By Luke Forney
In this installment of “eBook Short Science Fiction,” we have a bunch of authors to look at, so let’s head straight to it!
“Return to the Twentieth Century” by Paul Di Filippo
I’ve been reading Paul Di Filippo’s book reviews in Asimov’s for years, but had managed to never read a single word of his fiction. So, when I came across this novella on amazon, I snapped it up pretty quick. Di Filippo sets up an alternative world in which a new continent has been constructed to help the population problem, and all sorts of scientific achievements came about decades before they happened in our world. However, there is a very real battle between the sexes on the rise, and only the leader of the new nation, his wife and father, and leader of a cannibalistic tribe-cum-white society girl can solve the problem. And they’re going to have to build an elevator to the moon.
Di Filippo’s story is fast-paced, comically stuck in its past’s cultural mores, and a wonderful adventure. Don’t miss out on this on.
“Clockwork Chloe” by Ian Thomas Healy
Ian Thomas Healy is an self-published author I had never heard of before, but he is offering his story “Clockwork Chloe” for free, and what better incentive to try something out is there? In the Old West, a man passing through town discusses his romantic conquests, until someone asks him about Clockwork Chloe, a girl run over by a train and given clockwork prosthesis. However, not everyone listening to the man’s stories in the bar are doing so with innocent ears.
Healy’s story is very short, but it is a fun, fast read. I’ll be checking out more from this author.
“Grace Immaculate” by Gregory Benford
Benford’s latest, “Grace Immaculate,” has not been getting great reviews.Many see this as more of an outline than a story, something I will get to soon. “Grace Immaculate” follows the course of humanity after SETI successfully receives a transmission from a sentient alien species. After the usual information trading, religious groups get in on the discussion, only to find the alien species completely without religion. However, things are about to change. Drastically.
Benford’s story deals with far-reaching ideas and is an engaging read. With its dealings on religion, its comings and goings in particular, the writing feels at times very similar to some biblical texts, with its focus on brief stories about moments, followed by large historical periods skimmed over. In that sense, I found the story to be a wonderful addition to stories of that sub-genre, and a nice change of pace from all of them that focus on the doomsday found in Revelation. An intriguing piece, and at the current price of $0.00, well worth a look.

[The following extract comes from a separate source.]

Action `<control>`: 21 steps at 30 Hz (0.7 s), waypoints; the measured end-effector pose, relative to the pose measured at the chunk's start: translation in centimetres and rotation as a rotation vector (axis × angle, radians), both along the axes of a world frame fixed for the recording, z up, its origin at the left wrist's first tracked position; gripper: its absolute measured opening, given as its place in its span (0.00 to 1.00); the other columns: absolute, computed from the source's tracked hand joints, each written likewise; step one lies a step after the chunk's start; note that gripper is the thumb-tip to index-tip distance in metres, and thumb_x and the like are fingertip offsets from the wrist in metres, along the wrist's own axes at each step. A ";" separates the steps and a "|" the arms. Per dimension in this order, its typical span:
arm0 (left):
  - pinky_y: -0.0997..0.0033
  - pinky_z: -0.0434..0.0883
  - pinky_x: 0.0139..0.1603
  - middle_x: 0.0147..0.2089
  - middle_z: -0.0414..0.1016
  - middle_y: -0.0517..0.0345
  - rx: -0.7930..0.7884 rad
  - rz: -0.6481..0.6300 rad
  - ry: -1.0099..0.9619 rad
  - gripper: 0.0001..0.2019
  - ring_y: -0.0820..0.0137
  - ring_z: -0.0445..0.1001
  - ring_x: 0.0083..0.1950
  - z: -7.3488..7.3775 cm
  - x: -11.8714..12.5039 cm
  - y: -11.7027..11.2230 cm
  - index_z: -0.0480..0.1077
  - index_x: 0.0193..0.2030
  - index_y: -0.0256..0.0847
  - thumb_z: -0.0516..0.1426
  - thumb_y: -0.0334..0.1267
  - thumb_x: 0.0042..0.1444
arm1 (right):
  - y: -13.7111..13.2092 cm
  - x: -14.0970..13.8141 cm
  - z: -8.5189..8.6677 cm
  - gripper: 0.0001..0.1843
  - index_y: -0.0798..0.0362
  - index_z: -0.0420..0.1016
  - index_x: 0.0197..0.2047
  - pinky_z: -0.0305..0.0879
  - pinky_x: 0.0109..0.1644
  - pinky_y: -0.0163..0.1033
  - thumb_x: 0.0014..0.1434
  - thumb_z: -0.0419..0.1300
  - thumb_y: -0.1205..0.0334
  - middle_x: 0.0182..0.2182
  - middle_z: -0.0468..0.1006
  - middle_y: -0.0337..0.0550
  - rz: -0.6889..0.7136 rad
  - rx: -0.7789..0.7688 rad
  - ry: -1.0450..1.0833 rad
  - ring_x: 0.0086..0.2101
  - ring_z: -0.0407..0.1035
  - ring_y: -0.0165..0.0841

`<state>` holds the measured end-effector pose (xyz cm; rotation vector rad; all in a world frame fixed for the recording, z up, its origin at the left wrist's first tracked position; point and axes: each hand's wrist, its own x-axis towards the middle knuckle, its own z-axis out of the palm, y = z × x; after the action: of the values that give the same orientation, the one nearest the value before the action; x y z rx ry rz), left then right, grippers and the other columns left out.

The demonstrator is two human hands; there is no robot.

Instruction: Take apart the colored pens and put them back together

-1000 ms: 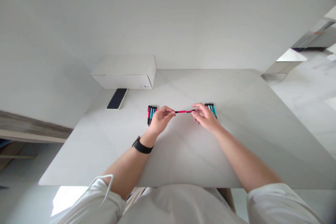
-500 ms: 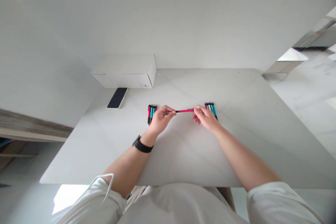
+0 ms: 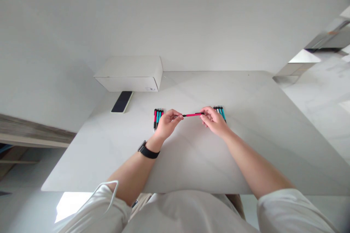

“The Legionnaires” by T.C. McCarthy
Another new author, T.C. McCarthy is the author of the brand new Germline, released very shortly after this novella. In “The Legionnaires,” which appears to take place well after the events of Germline but doesn’t give away plot points of the novel, the reader follows an all-female group of legionnaires as they struggle through training and fight to save a planet from invaders in a desperate bid to save the children of the city.
McCarthy brilliantly weaves together the interlocked plots of past and present in this story, and creates gripping characters in strange but relatable circumstances. Mixing military science fiction with plenty of interesting world-building, “The Legionnaires” does a brilliant job of storytelling. Read this, and you will understand why I cannot wait to read Germline. A writer to watch, without doubt.
“UR” by Stephen King / “Mile 81” by Stephen King
Stephen King on a science fiction website? Really? Well, one story has a device to view parallel universes, and the other an alien, so I feel justified, and many readers of science fiction likely read King as well, and vice versa. “UR,” which has been out for a while now, follows an English professor who finally gives in and buys a kindle, only to receive one with interdimensional powers. “Mile 81” watches an abandoned car as people stop to see if the passengers need help, only to have the car eat them.
Both stories are an interesting mix of new King and old King. “UR” has the bizarre, Lovecraftian powers from beyond that gave some early King so much power, but the smoothed, involved style of his literary shift in later years. “Mile 81” has the classic King device of “an evil car eats people, there is no reason for it to be there or do that, and if you think too hard about the framework here, this story makes no sense” that made so many successful stories for him, e.g. “Chattery Teeth” or “Sneakers,” among many, many others, not to mention The Long Walk, which I loved and think is one of King’s best novels.
However, “UR” is wonderful and “Mile 81” is unbelievably bad. “UR” takes the bizarre and runs with it, with characters that are distinctly King at his best, running through a fast-paced, fun plot that the reader can’t escape until it is over, with ties to King’s Dark Tower series that are perfect for readers of those books, but that work just as well for those who are new to King as well. It is a great read and a great story.
The brand-new “Mile 81” comes across disjointed, stilted, and one of many King rehashings of the haunted car trope he created and drove into the ground. The main, over-arcing character, a young boy, doesn’t act, speak, or think like a young boy, and King absolutely takes the reader out of it with his poor characterization of him. “Mile 81” is Stephen King at his weakest.
Forget the hype of King’s newest story, and step back a few years to get “UR,” the most fun I have had with a novella in a while.